### WORK TO COMPLETE
Copy the data exactly. Images are to be left out.
══════════
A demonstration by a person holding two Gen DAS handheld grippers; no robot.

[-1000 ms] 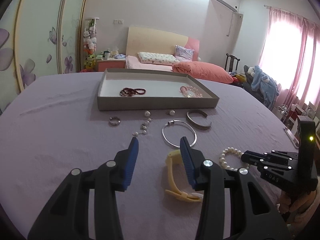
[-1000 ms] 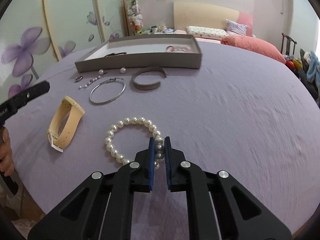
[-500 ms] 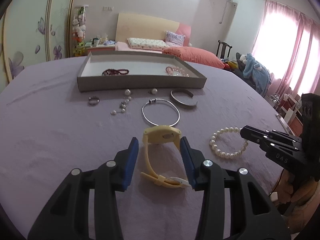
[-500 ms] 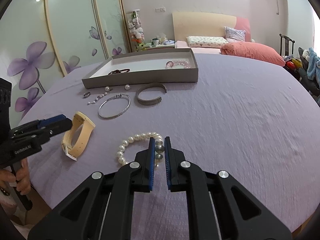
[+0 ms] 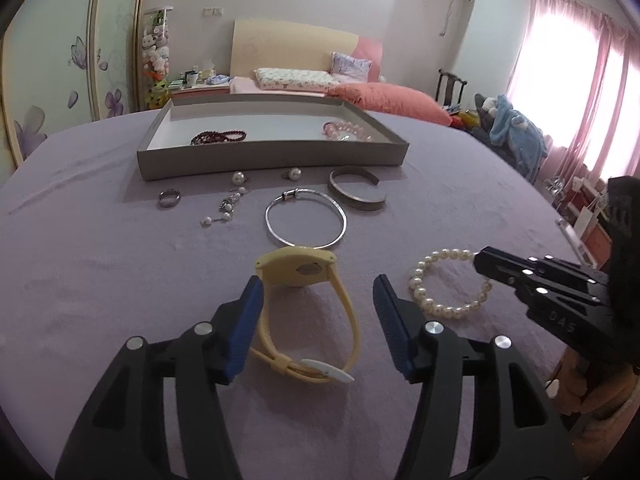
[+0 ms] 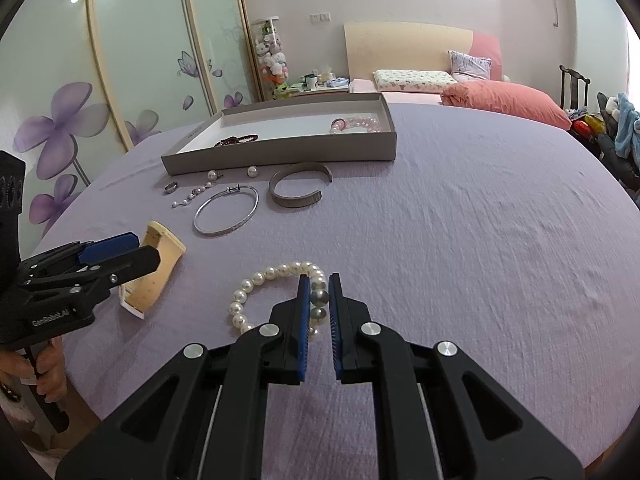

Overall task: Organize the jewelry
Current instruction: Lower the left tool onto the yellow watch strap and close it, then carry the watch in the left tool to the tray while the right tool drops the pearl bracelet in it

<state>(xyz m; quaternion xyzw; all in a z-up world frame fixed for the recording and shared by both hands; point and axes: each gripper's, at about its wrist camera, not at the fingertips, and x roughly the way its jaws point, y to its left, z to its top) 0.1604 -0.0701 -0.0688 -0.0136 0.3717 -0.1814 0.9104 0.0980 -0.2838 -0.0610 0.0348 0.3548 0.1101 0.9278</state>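
Note:
A yellow watch point(image 5: 298, 268) lies on the purple tablecloth between the blue pads of my left gripper point(image 5: 318, 284). Its jaws are opening and the pads stand clear of the strap on both sides. In the right wrist view the same gripper point(image 6: 120, 248) covers part of the watch point(image 6: 160, 256). My right gripper point(image 6: 319, 280) is shut on the white pearl bracelet point(image 6: 276, 270), with two grey beads pinched between its pads. The bracelet point(image 5: 436, 304) still rests on the cloth. A grey tray point(image 5: 272, 158) at the back holds a dark red bead bracelet point(image 5: 218, 136) and a pink bead bracelet point(image 5: 344, 130).
In front of the tray lie a thin silver bangle point(image 5: 344, 220), a grey cuff point(image 5: 358, 200), a ring point(image 5: 169, 198), two pearl earrings point(image 5: 238, 178) and a small pearl chain point(image 5: 228, 208). A hand point(image 6: 48, 372) holds the left gripper at the table's near edge. A bed stands behind.
My left gripper came forward and down until the yellow watch lay between its fingers, and its jaws have spread wider. The right gripper has stayed shut on the pearl bracelet.

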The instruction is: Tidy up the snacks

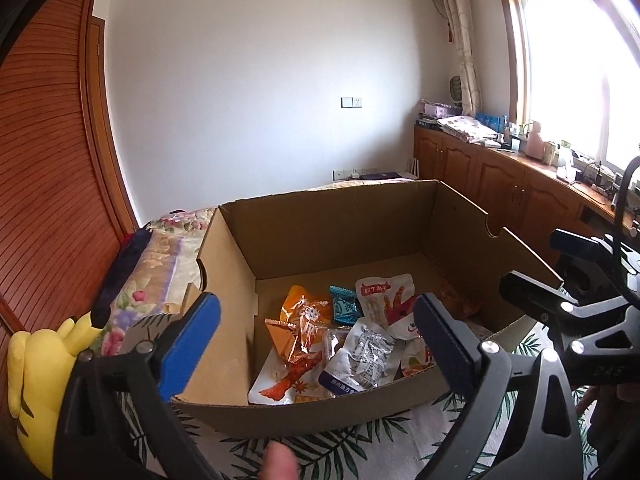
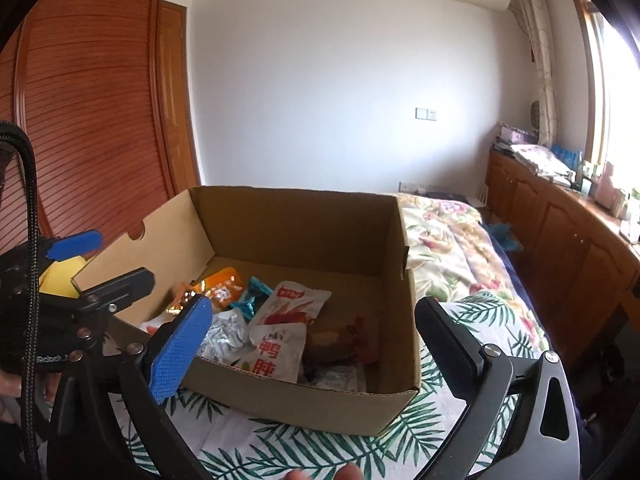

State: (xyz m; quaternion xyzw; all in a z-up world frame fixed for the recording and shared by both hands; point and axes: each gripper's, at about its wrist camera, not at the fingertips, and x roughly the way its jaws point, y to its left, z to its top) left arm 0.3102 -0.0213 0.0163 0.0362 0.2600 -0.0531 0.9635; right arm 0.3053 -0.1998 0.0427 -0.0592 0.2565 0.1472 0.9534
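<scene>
Open brown cardboard box [image 2: 304, 396] resting on a bed's leaf-patterned cover [image 2: 280, 452], holding loose snack packets. Left claw [image 1: 316, 344] and right claw [image 2: 314, 344] both hang spread wide at the box's near edge, gripping nothing. Legible print: white pouch with large red characters "鸭肫" [image 2: 274, 354]; silver foil packet with a blue base band [image 1: 362, 360], its print too small to read. A yellow plush toy [image 1: 36, 376] lies left of the box.
</scene>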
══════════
### ANSWER TO THE PROBLEM
A demonstration by a person holding two Gen DAS handheld grippers; no robot.

[-1000 ms] 
[-1000 ms] 
[-500 ms] 
[-500 ms] 
[+0 ms] 
[+0 ms] 

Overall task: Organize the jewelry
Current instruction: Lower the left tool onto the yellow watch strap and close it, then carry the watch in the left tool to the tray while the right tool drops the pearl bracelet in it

<state>(xyz m; quaternion xyzw; all in a z-up world frame fixed for the recording and shared by both hands; point and axes: each gripper's, at about its wrist camera, not at the fingertips, and x roughly the way its jaws point, y to its left, z to its top) 0.1604 -0.0701 -0.0688 -0.0136 0.3717 -0.1814 0.9104 0.0980 -0.2838 -0.0610 0.0348 0.3548 0.1101 0.9278</state>
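Note:
A yellow watch point(image 5: 298, 268) lies on the purple tablecloth between the blue pads of my left gripper point(image 5: 318, 284). Its jaws are opening and the pads stand clear of the strap on both sides. In the right wrist view the same gripper point(image 6: 120, 248) covers part of the watch point(image 6: 160, 256). My right gripper point(image 6: 319, 280) is shut on the white pearl bracelet point(image 6: 276, 270), with two grey beads pinched between its pads. The bracelet point(image 5: 436, 304) still rests on the cloth. A grey tray point(image 5: 272, 158) at the back holds a dark red bead bracelet point(image 5: 218, 136) and a pink bead bracelet point(image 5: 344, 130).
In front of the tray lie a thin silver bangle point(image 5: 344, 220), a grey cuff point(image 5: 358, 200), a ring point(image 5: 169, 198), two pearl earrings point(image 5: 238, 178) and a small pearl chain point(image 5: 228, 208). A hand point(image 6: 48, 372) holds the left gripper at the table's near edge. A bed stands behind.
My left gripper came forward and down until the yellow watch lay between its fingers, and its jaws have spread wider. The right gripper has stayed shut on the pearl bracelet.
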
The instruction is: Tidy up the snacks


State: (xyz m; quaternion xyzw; all in a z-up world frame fixed for the recording and shared by both hands; point and axes: each gripper's, at about its wrist camera, not at the fingertips, and x roughly the way its jaws point, y to its left, z to its top) left arm 0.3102 -0.0213 0.0163 0.0362 0.2600 -0.0531 0.9635; right arm 0.3053 -0.1998 0.0427 -0.0592 0.2565 0.1472 0.9534
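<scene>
Open brown cardboard box [image 2: 304, 396] resting on a bed's leaf-patterned cover [image 2: 280, 452], holding loose snack packets. Left claw [image 1: 316, 344] and right claw [image 2: 314, 344] both hang spread wide at the box's near edge, gripping nothing. Legible print: white pouch with large red characters "鸭肫" [image 2: 274, 354]; silver foil packet with a blue base band [image 1: 362, 360], its print too small to read. A yellow plush toy [image 1: 36, 376] lies left of the box.
</scene>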

Nothing else belongs in this output.